Che cos’è Nerve invece? Un film, ovvio, ma che prende il nome dall’omonimo gioco che sta al centro della vicenda: un gioco on-line a cui chiunque si può iscrivere attraverso il proprio account Facebook come spettatore o concorrente. Le regole sono semplici: gli spettatori pagano un’irrisoria quota d’iscrizione per assistere e decidere le prove che i concorrenti dovranno affrontare e portare a termine in cambio di premi in denaro. Inutile dire che più si va avanti, più il montepremi aumenterà e più le prove diverranno rischiose. Per arricchire ancor di più il quadro e mischiare ulteriormente le carte tra realtà, finzione e vite on-line che spesso stanno a cavallo tra questi due mondi, aggiungeteci il fatto che Nerve è stato diretto da Henry Joost e Ariel Schulman. Il duo è il medesimo che sta dietro al programma-reality di MTV Catfish: False identità, che si occupa di smascherare persone che, attraverso i social network, si fingono chi in realtà non sono, nascondendosi dietro profili fittizi per stringere relazioni e ingannare terzi interlocutori.

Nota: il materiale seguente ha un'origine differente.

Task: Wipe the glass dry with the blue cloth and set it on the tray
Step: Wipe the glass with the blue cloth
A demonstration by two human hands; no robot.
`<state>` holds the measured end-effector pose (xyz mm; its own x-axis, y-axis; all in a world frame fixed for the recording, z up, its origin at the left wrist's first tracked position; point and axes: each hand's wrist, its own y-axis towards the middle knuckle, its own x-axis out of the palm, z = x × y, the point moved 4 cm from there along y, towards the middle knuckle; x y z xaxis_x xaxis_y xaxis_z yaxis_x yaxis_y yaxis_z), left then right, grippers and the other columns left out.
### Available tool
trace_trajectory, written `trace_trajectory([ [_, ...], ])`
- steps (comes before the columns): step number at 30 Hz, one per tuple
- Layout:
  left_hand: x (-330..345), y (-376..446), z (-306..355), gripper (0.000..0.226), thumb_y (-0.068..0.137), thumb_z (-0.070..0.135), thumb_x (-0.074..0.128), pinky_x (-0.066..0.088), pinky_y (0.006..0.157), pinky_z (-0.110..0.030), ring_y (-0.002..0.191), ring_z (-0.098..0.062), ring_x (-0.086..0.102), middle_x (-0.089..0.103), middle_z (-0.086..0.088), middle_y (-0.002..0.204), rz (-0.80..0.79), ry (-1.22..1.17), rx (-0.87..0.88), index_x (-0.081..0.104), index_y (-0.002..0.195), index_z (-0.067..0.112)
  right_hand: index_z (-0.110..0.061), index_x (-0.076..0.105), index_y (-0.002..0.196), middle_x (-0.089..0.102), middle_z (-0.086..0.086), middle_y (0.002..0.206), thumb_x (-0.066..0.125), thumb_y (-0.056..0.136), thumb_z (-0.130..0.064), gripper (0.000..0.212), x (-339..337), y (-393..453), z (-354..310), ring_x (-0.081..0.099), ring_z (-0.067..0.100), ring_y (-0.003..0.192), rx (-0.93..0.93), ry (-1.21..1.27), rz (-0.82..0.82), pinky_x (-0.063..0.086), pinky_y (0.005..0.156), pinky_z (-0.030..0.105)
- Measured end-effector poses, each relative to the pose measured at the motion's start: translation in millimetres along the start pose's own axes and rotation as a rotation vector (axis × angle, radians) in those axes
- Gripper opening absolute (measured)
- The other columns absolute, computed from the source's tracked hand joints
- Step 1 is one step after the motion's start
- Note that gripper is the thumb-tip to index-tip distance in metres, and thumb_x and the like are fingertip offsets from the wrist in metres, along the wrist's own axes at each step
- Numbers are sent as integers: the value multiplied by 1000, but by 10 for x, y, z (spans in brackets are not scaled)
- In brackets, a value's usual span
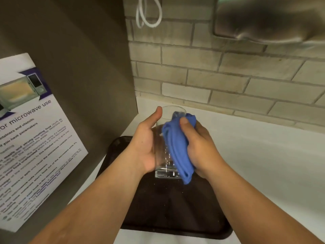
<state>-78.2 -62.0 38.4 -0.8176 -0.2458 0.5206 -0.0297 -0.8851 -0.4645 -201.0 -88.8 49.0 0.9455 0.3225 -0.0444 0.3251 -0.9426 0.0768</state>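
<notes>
A tall clear glass [162,143] is held upright above the dark tray [175,217], its thick base just over the tray's far part. My left hand [147,143] wraps the glass's left side, thumb near the rim. My right hand [198,147] presses a bunched blue cloth [175,148] against the glass's right side, from the rim down past the base. The cloth hides most of that side. Small drops speckle the tray under the glass.
The tray lies on a white counter [263,164]. A grey panel with a microwave-use notice [31,147] stands close on the left. A brick-tiled wall [228,76] runs behind, with a white cable loop [149,13] and a metal fixture [269,18] high up.
</notes>
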Motion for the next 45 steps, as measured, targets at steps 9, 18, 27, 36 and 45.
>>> trace_trajectory([
  [9,17,32,-111,75,85,71,60,57,100,-47,113,-37,73,78,-22,123,28,85,26,78,123,8,-27,52,140,72,-8,113,49,101,-42,42,44,40,45,70,4,103,-48,-159,64,53,91,21],
  [18,43,107,-107,66,89,65,64,59,87,-43,85,-29,81,83,-17,93,4,14,61,75,111,3,-21,62,126,77,-5,103,51,102,-32,28,-23,-130,156,74,7,99,90,-97,2,57,86,23],
  [27,134,49,-151,59,75,52,69,61,88,-43,92,-29,81,82,-18,112,-64,-134,146,82,113,8,-21,69,114,75,0,103,46,100,-46,36,-59,224,-150,72,17,97,14,-174,208,56,88,33],
  [36,58,66,-185,66,82,60,72,62,83,-40,85,-29,77,77,-17,94,-3,-107,86,75,117,5,-27,44,141,70,-13,102,57,96,-42,50,80,-99,-88,71,0,89,-92,-355,29,55,74,10],
  [45,12,42,-1,73,85,70,65,59,90,-49,90,-37,76,79,-19,97,79,-125,67,75,104,1,-32,68,91,79,-15,77,48,98,-45,25,-66,-90,13,73,-3,78,95,-91,-36,56,81,23],
])
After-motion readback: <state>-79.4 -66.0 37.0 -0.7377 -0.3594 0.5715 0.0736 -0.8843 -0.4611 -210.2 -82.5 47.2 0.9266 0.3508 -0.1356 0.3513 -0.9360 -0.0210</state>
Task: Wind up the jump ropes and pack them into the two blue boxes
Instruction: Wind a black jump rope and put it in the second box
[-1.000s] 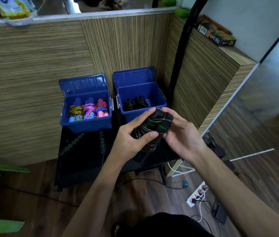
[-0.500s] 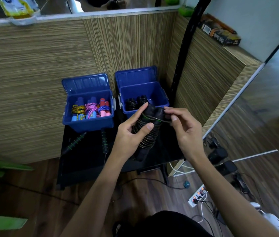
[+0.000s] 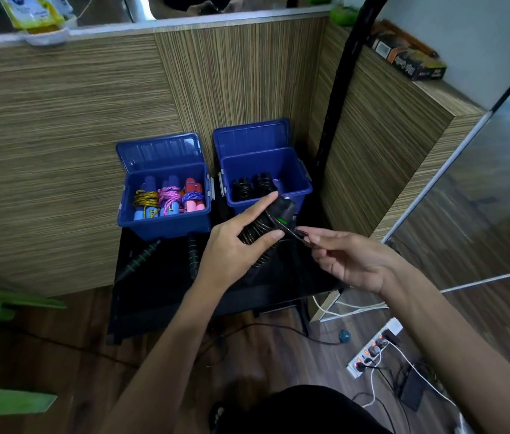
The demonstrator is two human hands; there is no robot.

Preso singolarmente ed estrapolato da qualsiasi contesto Nerve è un buon film d’intrattenimento estivo, facile da seguire e prevedibile in alcune svolte narrative, con alcune sequenze che tengono alta la tensione (la corsa in moto) e altre che ti fanno sorridere (la scena nel centro commerciale) grazie anche a una buona chimica tra i protagonisti Dave Franco ed Emma Roberts. Uno di quei film che si vedono per trascorrere una serata ma che passano indenni senza lasciar molte tracce. Ma se si ingrandisce il quadro e ci si approccia alla visione del film tenendo a mente il docu-rality Catfish: False identità e le notizie di cronaca legate al Blue Whale, allora Nerve appare come qualcosa di molto più grosso. A tratti quasi un film horror – specialmente nel finale nell’arena – a tratti un film di denuncia sulla pericolosità di internet, sulla scia dei cosiddetti social-horror come Megan is Missing, The Den, ma anche l’episodio Hated of the nation della serie Black Mirror. Film che nascono come monito di denuncia e con cui Nerve riesce a tenere il passo solo se visto all’interno del suo contesto generale. In quest’ottica riesce a elevarsi su di un piano che non gli appartiene, allineandosi a prodotti di ben diversa fattura, ma con i quali condivide un animo più simile di quanto fosse originariamente negli intenti degli autori.